# [What you need to do]
Nothing should be omitted: restate the full listing word for word.

■ ■ ■ ■

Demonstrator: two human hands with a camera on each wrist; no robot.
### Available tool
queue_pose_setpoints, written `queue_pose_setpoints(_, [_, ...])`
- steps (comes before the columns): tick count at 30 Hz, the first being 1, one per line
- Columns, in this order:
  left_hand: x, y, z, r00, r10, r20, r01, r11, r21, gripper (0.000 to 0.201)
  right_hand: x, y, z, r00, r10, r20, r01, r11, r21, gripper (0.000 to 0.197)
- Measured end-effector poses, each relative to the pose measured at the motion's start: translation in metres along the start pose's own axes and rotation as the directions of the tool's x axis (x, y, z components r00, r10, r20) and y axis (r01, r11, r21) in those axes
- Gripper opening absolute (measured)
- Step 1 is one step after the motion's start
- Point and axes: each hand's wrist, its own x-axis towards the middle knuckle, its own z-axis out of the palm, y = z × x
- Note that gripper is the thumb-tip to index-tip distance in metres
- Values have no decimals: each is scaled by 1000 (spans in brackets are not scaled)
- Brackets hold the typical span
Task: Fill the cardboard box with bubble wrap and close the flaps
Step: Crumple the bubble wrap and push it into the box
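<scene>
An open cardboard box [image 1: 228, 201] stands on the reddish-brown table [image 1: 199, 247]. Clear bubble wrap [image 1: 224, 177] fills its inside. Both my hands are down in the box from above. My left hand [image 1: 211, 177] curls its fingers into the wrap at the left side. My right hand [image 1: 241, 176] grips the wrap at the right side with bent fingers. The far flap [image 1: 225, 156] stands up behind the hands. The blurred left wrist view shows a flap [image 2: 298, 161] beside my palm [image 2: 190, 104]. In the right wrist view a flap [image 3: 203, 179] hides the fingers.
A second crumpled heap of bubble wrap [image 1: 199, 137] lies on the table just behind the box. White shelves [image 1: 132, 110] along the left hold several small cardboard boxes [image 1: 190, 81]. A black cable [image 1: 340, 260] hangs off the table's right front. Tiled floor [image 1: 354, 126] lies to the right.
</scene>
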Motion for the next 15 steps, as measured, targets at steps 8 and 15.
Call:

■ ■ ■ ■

# [Answer area]
Demonstrator: two human hands with a camera on each wrist; no robot.
### Available tool
queue_pose_setpoints, written `queue_pose_setpoints(_, [_, ...])`
- steps (comes before the columns): tick count at 30 Hz, the first being 1, one per line
- Columns, in this order:
  left_hand: x, y, z, r00, r10, r20, r01, r11, r21, gripper (0.000 to 0.201)
  right_hand: x, y, z, r00, r10, r20, r01, r11, r21, gripper (0.000 to 0.197)
- Measured end-effector poses, each relative to the pose measured at the motion's start: translation in metres along the start pose's own axes and rotation as the directions of the tool's x axis (x, y, z components r00, r10, r20) and y axis (r01, r11, r21) in those axes
- Gripper opening absolute (measured)
- Step 1 is one step after the motion's start
- Point and axes: each hand's wrist, its own x-axis towards the middle knuckle, its own z-axis out of the palm, y = z × x
- Note that gripper is the thumb-tip to index-tip distance in metres
- Values have no decimals: each is scaled by 1000 (spans in brackets are not scaled)
- Brackets hold the typical span
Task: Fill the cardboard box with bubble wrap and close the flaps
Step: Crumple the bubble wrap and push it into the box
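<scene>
An open cardboard box [image 1: 228, 201] stands on the reddish-brown table [image 1: 199, 247]. Clear bubble wrap [image 1: 224, 177] fills its inside. Both my hands are down in the box from above. My left hand [image 1: 211, 177] curls its fingers into the wrap at the left side. My right hand [image 1: 241, 176] grips the wrap at the right side with bent fingers. The far flap [image 1: 225, 156] stands up behind the hands. The blurred left wrist view shows a flap [image 2: 298, 161] beside my palm [image 2: 190, 104]. In the right wrist view a flap [image 3: 203, 179] hides the fingers.
A second crumpled heap of bubble wrap [image 1: 199, 137] lies on the table just behind the box. White shelves [image 1: 132, 110] along the left hold several small cardboard boxes [image 1: 190, 81]. A black cable [image 1: 340, 260] hangs off the table's right front. Tiled floor [image 1: 354, 126] lies to the right.
</scene>
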Motion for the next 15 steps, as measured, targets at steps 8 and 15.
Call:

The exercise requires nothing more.